◆ PROBLEM DESCRIPTION:
With the pictures set aside, write out all of the data exactly as it stands.

******

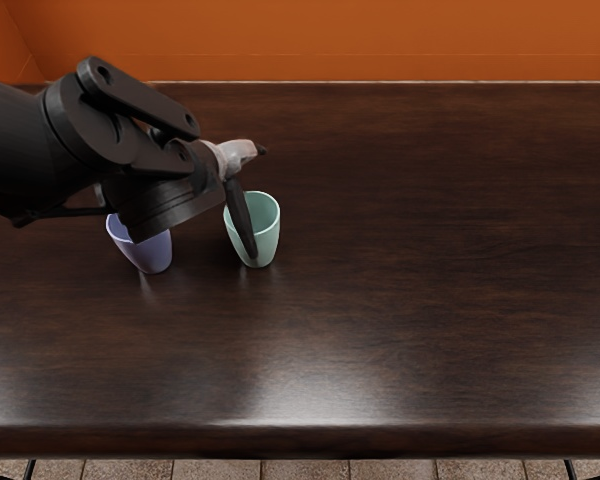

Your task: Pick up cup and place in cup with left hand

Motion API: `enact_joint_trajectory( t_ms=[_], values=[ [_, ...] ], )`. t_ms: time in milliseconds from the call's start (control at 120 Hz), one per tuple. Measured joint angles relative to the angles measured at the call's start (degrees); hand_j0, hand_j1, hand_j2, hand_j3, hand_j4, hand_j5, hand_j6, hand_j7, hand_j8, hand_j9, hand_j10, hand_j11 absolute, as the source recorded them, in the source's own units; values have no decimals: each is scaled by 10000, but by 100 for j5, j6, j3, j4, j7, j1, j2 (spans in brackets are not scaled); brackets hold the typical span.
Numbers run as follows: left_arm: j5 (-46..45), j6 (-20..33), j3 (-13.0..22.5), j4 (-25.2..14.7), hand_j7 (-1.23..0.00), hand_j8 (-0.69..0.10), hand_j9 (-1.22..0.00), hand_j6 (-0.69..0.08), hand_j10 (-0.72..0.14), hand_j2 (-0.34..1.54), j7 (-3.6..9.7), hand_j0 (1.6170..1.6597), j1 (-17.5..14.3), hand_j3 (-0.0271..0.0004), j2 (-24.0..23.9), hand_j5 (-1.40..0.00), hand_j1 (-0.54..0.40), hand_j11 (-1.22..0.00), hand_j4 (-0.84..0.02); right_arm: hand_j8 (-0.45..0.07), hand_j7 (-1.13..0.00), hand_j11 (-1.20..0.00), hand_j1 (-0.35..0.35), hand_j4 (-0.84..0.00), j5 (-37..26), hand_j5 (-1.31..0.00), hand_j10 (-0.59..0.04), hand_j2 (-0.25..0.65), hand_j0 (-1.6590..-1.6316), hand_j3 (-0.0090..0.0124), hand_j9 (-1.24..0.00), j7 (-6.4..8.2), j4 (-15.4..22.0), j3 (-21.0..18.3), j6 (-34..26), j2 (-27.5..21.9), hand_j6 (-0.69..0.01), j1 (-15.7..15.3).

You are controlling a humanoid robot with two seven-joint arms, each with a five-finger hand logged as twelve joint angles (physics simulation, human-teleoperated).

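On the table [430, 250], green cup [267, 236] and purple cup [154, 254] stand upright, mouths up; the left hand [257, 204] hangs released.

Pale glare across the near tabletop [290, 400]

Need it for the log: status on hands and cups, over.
Left hand at green cup, grip unclear; right hand out of view. Both cups on table. Left arm partly hides purple cup.
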Motion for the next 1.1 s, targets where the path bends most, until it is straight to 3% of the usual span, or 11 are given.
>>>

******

◆ EXERCISE RESPONSE:
Your task: Pick up cup and place in cup with left hand

Motion API: `enact_joint_trajectory( t_ms=[_], values=[ [_, ...] ], )`. t_ms: time in milliseconds from the call's start (control at 120 Hz), one per tuple. Measured joint angles relative to the angles measured at the call's start (degrees); hand_j0, hand_j1, hand_j2, hand_j3, hand_j4, hand_j5, hand_j6, hand_j7, hand_j8, hand_j9, hand_j10, hand_j11 absolute, as the source recorded them, in the source's own units; values have no decimals: each is scaled by 10000, but by 100 for j5, j6, j3, j4, j7, j1, j2 (spans in brackets are not scaled); brackets hold the typical span.
Numbers run as follows: left_arm: j5 (-46..45), j6 (-20..33), j3 (-13.0..22.5), j4 (-25.2..14.7), hand_j7 (-1.23..0.00), hand_j8 (-0.69..0.10), hand_j9 (-1.22..0.00), hand_j6 (-0.69..0.08), hand_j10 (-0.72..0.14), hand_j2 (-0.34..1.54), j7 (-3.6..9.7), hand_j0 (1.6170..1.6597), j1 (-17.5..14.3), hand_j3 (-0.0271..0.0004), j2 (-24.0..23.9), hand_j5 (-1.40..0.00), hand_j1 (-0.54..0.40), hand_j11 (-1.22..0.00), hand_j4 (-0.84..0.02); right_arm: hand_j8 (-0.45..0.07), hand_j7 (-1.13..0.00), hand_j11 (-1.20..0.00), hand_j1 (-0.35..0.35), hand_j4 (-0.84..0.00), j5 (-37..26), hand_j5 (-1.31..0.00), hand_j10 (-0.59..0.04), hand_j2 (-0.25..0.65), hand_j0 (-1.6590..-1.6316), hand_j3 (-0.0090..0.0124), hand_j9 (-1.24..0.00), j7 (-6.4..8.2), j4 (-15.4..22.0), j3 (-21.0..18.3), j6 (-34..26), j2 (-27.5..21.9), hand_j6 (-0.69..0.01), j1 (-15.7..15.3).

You are controlling a humanoid robot with two seven-joint arms, each with a five-finger hand logged as twelve joint angles (physics simulation, human-teleoperated).

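On the table [430, 250], green cup [267, 236] and purple cup [154, 254] stand upright, mouths up; the left hand [257, 204] hangs released.

Pale glare across the near tabletop [290, 400]

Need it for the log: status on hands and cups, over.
Left hand at green cup, grip unclear; right hand out of view. Both cups on table. Left arm partly hides purple cup.
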Motion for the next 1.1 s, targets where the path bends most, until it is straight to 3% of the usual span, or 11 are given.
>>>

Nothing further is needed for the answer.